Across the whole listing, find how many lines contain "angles", then write that number and nothing else.
= = = = = = =
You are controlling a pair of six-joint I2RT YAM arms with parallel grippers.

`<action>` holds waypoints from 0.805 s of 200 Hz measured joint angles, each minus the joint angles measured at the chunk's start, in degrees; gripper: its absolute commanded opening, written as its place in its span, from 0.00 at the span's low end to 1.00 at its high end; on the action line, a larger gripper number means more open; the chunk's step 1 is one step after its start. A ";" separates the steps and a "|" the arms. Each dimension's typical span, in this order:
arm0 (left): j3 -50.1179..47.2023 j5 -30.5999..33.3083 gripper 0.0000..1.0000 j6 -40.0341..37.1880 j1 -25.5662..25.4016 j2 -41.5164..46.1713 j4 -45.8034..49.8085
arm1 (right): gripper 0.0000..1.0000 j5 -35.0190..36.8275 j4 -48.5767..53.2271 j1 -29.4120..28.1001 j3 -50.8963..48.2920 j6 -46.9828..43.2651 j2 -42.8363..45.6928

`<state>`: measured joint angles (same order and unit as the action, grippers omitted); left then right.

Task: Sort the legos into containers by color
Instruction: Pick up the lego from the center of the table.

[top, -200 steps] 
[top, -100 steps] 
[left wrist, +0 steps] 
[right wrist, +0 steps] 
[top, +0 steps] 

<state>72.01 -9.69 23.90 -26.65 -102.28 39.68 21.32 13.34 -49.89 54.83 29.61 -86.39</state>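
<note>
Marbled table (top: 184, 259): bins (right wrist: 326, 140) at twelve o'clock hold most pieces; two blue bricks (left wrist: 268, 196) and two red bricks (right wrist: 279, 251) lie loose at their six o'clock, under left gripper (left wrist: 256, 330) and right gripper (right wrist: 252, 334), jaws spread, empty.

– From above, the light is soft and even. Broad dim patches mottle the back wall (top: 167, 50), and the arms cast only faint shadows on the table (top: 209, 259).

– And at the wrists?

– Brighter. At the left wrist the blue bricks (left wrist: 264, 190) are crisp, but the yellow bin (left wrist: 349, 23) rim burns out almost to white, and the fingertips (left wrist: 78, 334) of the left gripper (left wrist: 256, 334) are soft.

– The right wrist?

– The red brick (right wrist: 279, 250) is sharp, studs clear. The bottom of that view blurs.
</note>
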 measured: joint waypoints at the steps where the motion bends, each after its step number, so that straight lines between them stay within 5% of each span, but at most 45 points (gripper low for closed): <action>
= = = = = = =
● **Response area**
2